During the night Renette hears a rustle at the fence and shining a torch finds a civet only meters away. We have been hugely fortunate to get such a good site at Pretoriuskop.
We must be showing our age. Today we are heading for Shabeni to watch the sunrise from this spectacular vantage point.
We are not disappointed as at 6.32am this great fiery ball slips over the horizon. Soon the massive granite dome behind us is lit up by its rays.
It really is a spiritual experience. This is in stark contrast to life ten Kms to the west where a forest of lights remind us of the masses living out their lives in poverty and squallor. Which, like iMfolozi-Hluhluwe, is the drawback of Pretoriuskop. From certain places one is reminded that there is a real world out there – something that we are trying to escape from.
Slowly circuiting this great granite dome, the clouds move in, the wind springs up as a mild front arrives from the south. So we move back to camp and begin packing up ready for our move to Bergendal.
Soon we are on the road (H1-1) and a brisk south wind is blowing. Clouds are skudding over the sky and everything looks a bit drab with occasional bursts of sunshine. I am feeling rather negative about my photographic prospects which is exactly when Kruger typically shakes one.
Wallop! About 4Kms north of Afsaal where the (H3) road winds through some granite koppies, we come across a few cars and cannot believe our eyes when we find a leopard lying placidly on a boulder but 10m from the road verge.

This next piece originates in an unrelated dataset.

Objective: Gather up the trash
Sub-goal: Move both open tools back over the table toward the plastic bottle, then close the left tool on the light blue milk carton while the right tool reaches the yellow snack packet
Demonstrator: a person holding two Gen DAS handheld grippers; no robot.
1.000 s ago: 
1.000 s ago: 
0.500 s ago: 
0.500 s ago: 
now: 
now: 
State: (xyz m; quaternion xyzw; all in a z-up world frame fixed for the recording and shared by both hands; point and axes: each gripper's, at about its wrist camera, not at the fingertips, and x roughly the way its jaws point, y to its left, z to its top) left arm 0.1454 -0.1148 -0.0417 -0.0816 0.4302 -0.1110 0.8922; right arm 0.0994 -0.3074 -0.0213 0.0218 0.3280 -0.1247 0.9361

It is as though she is on a pedestal as she gazes down on her subjects jostling below.
I scramble to set up my camera and she is so close that even with the caravan I can just park on the far side of the road and uninterrupted get perfect views of this magnificent animal. Oh goodness, what is it about these creatures that is so mesmerizing. Had it been a lioness we would have probably just moved on but here we sit with a great view, lit up by bursts of sunshine.
After casually resting, she comes walking down the rock, strolls through the traffic and heads for a pile of boulders some 150m on the east side of the road. Where we watch her for a while before, exhilerated, we move on. How typically Kruger – one moment nothing and the next a spectacular sighting.
1Km south of Afsaal and there are more cars but this time it is a ratel burrowing some 80m off the road on the left. Which necessitates me doing a U-turn with the caravan and coming back for a photo. But this is a busy mainroad and in no time I am boxed in and unable to go forward or back and dealing with unhappy motorists, we finally beat a retreat.
The caravan battery has been giving trouble so we drive through the Malelane gate on to the nearby town of Malelane with its swarming masses. Here an ex Empangeni fellow helps with the battery, I get myself a new Vodacom Modem for Satara and then Renette does a grocery stock up at Spar.
Then thankfully back in at the Malelane gate and off the Bergendal – only 12Km distant (S110). But the campsite is full and we must make do with a bleak site right in the middle of everyone and with no bush nearby. Win some, lose some and after Pretoriuskop we were due for failure. But we are still in Kruger and look forward to exploring tomorrow.